The real ceremony will be much more involved, but tonight only the bridal party, groomsmen, and closest family members are invited. It’s the final opportunity for everyone to practice their toasts and get a rundown of the following day, but also to receive gratitude in return from Sunny and Halima for helping them cross the finish line.
I wolf-whistle at my sister. “Bhaiya must love you a lot. I’ve never seen henna so red.”
“That’s the work of a professional henna artist for you,” she retorts with a laugh, pointing at my arms. “Yours doesn’t look half bad either.” My cheeks darken, but thankfully, she returns her attention to the elegantly simple lantern-sleeve white gown she’s wearing tonight. I almost don’t catch her murmured “I do love him a lot, though.”
I smile at her in the mirror. “I’m happy for you, Afu. By this time tomorrow you two will officially be husband and wife.”
“I’m happy too,” she replies with another beam of her own. “Sunny’s already found us an apartment with a guest room, if you ever want to come visit. He’s hoping Sohel might be willing to leave Bangladesh now and then too.”
She doesn’t have to tell me twice. “Unlike him, I will definitely take you up on that the next time me and Abbu fight.”

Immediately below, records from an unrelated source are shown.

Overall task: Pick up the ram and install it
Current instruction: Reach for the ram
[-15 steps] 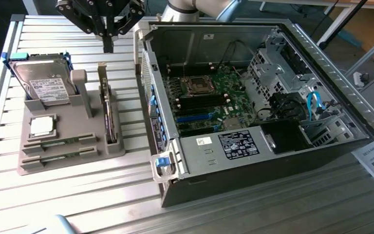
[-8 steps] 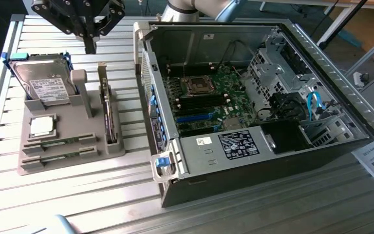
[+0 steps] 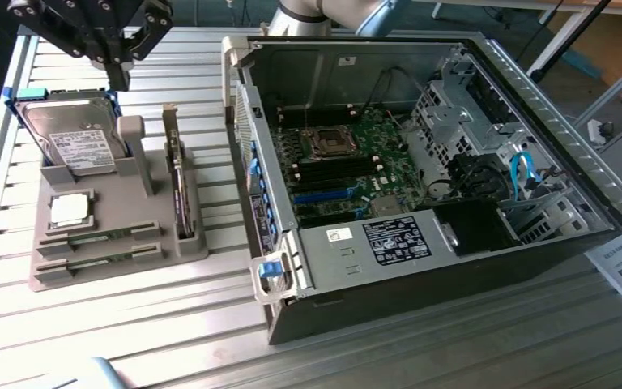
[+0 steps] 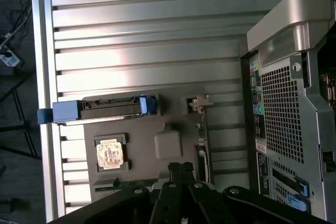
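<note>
Since the thin green ram stick (image 3: 104, 237) sits slotted in its grey plastic holder (image 3: 57, 275), the black claw (image 3: 119, 79) hangs above it, pinched shut and empty.

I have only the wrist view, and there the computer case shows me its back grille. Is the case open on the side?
Observer: Yes. The computer case lies on its side, panel off, and the motherboard shows inside.
Operator: How stands the gripper to the ram?
Observer: The ram lies in a slot at the gray holder end nearest the exterior camera. The gripper, shut and empty, hangs high by the far end, above the hard drive.
Operator: Does something stand on the holder?
Observer: A card stands upright on its edge, on the holder's side toward the case.
</note>
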`<state>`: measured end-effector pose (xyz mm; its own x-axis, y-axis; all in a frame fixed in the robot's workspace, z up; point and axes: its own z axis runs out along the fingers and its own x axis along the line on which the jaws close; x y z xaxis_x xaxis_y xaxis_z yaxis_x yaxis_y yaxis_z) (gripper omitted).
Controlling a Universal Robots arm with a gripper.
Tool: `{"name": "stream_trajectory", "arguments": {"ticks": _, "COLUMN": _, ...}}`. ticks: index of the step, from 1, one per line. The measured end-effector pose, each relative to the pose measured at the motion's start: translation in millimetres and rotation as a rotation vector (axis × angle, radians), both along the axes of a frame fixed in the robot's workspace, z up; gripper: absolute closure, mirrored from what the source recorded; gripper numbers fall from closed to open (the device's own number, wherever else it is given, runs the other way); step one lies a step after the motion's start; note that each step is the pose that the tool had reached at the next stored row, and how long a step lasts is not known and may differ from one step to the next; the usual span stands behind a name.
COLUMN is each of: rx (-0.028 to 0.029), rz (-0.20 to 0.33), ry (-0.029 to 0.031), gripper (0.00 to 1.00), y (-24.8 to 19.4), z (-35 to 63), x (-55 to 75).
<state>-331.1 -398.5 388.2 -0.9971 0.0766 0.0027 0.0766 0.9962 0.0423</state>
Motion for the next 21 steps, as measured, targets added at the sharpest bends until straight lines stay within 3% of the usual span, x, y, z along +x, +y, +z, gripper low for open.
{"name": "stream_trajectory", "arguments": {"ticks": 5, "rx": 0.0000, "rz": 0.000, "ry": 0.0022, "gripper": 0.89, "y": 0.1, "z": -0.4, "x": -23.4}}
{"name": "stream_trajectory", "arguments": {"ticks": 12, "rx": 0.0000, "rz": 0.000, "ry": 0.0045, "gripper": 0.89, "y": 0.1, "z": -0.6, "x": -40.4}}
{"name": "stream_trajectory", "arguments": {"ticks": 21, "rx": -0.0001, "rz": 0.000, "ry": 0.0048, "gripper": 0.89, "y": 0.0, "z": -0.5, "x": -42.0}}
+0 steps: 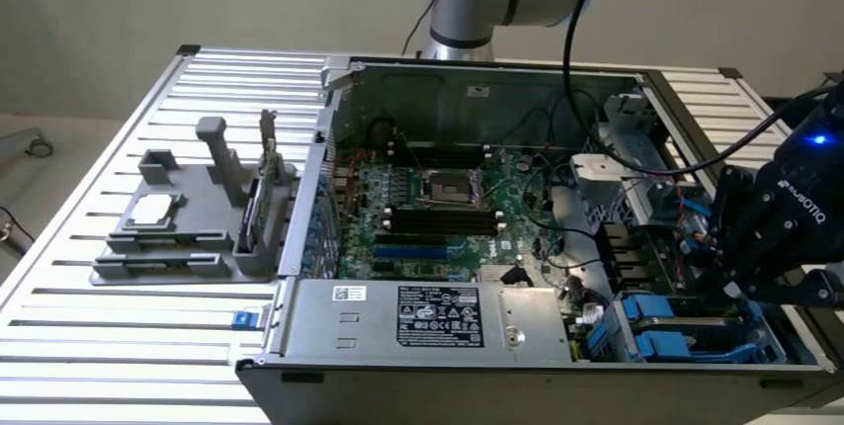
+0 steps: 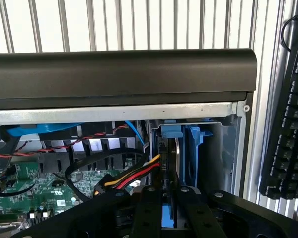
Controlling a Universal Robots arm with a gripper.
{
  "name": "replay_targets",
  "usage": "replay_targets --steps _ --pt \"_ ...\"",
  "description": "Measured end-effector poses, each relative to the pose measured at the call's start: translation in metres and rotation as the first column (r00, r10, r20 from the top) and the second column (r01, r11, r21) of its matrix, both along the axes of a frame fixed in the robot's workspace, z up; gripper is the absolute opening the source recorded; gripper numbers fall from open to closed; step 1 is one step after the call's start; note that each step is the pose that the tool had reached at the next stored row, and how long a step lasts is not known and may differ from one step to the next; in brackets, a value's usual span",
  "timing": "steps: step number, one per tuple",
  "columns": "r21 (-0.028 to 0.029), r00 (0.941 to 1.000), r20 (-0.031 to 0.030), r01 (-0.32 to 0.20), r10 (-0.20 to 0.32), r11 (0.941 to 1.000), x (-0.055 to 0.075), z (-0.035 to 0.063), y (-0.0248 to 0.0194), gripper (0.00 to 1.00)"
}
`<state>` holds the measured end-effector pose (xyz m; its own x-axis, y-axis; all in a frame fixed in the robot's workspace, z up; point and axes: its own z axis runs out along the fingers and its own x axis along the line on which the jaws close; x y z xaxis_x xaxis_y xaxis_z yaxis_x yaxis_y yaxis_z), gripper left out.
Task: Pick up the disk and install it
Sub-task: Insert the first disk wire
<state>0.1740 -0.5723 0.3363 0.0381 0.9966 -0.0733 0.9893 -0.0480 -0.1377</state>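
Disk [image 2: 167, 217] is seen mostly from its thin edge in the wrist view, so its flat face and label cannot be made out. Only a strip of its blue frame and a dark sliver further along are seen. The tool [image 2: 170, 192] is clamped on the disk, with one black finger pressed to each side. The near end of the disk is cut off by the picture's edge.

The disk is held on its edge, not flat. Its long side is pointed away from the tool and into the blue drive bay [image 2: 193, 148]. How far in it is cannot be told. Red, yellow and black wires [image 2: 134, 176] are bunched just beside it.

In the exterior view, the tool [image 1: 738, 277] is lowered at the near right corner of the open computer case [image 1: 330, 128]. The held spot is covered by the tool's black body. Inside the case a green board [image 1: 436, 208] and a big silver box [image 1: 436, 316] with a label are seen.

The case is laid on a tabletop [image 1: 132, 346] made of silver slats. A grey holder [image 1: 198, 217] is set on the tabletop at the exterior view's left, and a black keyboard [image 2: 288, 124] is laid beside the case. A plain pale wall is seen behind.
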Motion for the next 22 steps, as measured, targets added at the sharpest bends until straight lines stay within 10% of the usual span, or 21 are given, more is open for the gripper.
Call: replay_targets --steps 22 --pt "0.0002 0.9997 -0.0224 0.0 0.0 1.0 0.0027 -0.0004 -0.0003 0.16"
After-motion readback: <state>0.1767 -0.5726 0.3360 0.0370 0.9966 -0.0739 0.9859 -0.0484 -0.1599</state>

Just then the man himself pounds on the door to come collect us, and we both burst into laughter, prompting him to demand, “Is everything okay in there?”
“Everything’s fine!” we call back simultaneously.
Arm in arm we exit the room and join our parents and grandmother, striding down to the baby taxis together on our way back to the teahouse. There’s barely enough room for three people in one auto-rickshaw, so I reluctantly release her and follow Abbu and Thathu to another.